With the state government short of money, Vermont’s police agencies are getting a nice gift from Uncle Sam this year.
U.S. Sen. Bernie Sanders, I-Vt., was in Waterbury Tuesday to announce $500,000 in federal grant money for law enforcement around the state.
The money will pay for training sex-crime investigators, for new technology at the Vermont Criminal Justice Training Council in Pittsford, for new cameras for police cars, and for police officers in schools.
“These are tight times; budgets are tight,” Sanders said at a press conference at the Department of Public Safety in Waterbury. Policing is a difficult job in Vermont, Sanders said, given the state’s rural landscape, and he thinks the federal money will help cover what the state can’t.

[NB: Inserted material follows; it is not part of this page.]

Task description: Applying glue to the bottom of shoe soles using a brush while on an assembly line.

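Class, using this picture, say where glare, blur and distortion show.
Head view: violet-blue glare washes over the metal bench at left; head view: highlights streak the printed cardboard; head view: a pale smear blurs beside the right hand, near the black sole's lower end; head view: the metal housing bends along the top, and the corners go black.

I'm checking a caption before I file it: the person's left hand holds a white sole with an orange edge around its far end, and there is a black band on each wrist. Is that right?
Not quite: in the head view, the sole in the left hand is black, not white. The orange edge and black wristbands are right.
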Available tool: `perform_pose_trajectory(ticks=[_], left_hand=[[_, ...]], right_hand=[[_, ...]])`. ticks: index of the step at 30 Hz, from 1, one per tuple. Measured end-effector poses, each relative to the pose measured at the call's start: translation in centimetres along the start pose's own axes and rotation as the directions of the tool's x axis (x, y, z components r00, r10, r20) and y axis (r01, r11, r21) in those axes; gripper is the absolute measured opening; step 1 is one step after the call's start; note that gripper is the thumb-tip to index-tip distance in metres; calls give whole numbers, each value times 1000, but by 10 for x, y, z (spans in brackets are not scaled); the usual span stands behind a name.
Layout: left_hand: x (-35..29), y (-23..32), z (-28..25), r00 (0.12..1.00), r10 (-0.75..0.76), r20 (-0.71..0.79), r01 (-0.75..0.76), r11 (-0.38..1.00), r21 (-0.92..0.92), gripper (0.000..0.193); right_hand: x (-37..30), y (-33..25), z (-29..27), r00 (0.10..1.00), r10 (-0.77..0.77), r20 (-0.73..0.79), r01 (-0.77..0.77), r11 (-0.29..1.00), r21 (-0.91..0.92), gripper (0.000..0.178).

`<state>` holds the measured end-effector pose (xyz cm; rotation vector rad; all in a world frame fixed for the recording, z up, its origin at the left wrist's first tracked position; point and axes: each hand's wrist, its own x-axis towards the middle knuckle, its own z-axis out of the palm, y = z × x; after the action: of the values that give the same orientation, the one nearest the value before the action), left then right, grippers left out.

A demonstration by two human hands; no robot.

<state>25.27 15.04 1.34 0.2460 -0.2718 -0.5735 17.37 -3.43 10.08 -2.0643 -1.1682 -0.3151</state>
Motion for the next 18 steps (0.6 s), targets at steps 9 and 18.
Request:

“In this state, we have thousands and thousands of miles to be patrolled,” he said. “We have a lot of territory to cover, and we don’t have the manpower for it.”
Many small communities have no police forces, and rely on the state police for coverage.
The federal money is in the 2010 Commerce, Justice and Science Appropriations bill.
The biggest chunk, $200,000, will go to the Vermont Criminal Justice Training Council, the police academy. The money will pay for laptops for students and wireless access at the Pittsford campus.
The grant earmarks $100,000 for training and expanding the state’s special investigation units, which investigate sexual violence and child sexual abuse. The state now has units in eight of the state’s 14 counties: Bennington, Chittenden, Franklin/Grand Isle, Lamoille, Rutland, Washington, Windham and Windsor.
Robert White, executive director of the Northwest Special Investigations Unit in St. Albans, said the state wants to add units in the other counties.
When asked why Vermont State Police are just now expanding their sex-crime investigation wing, White and Sanders said changing laws and cultural values have fueled the push.
“There’s a lot more sensitivity than there was 20, 30 years ago,” Sanders said.
The remaining money will go to the school resource officer program, which puts police officers in schools to foster a better relationship between police and students and to short-circuit developing problems, and to a new camera system for sheriff’s departments around the state. Each program will get about $100,000.
The camera upgrades are essentially the same as Vermont State Police got from a grant last year, said Lamoille County Sheriff Roger Marcoux. The digital system will replace antiquated VHS recorders in many cruisers, or put cameras in cars that don’t have them, he said.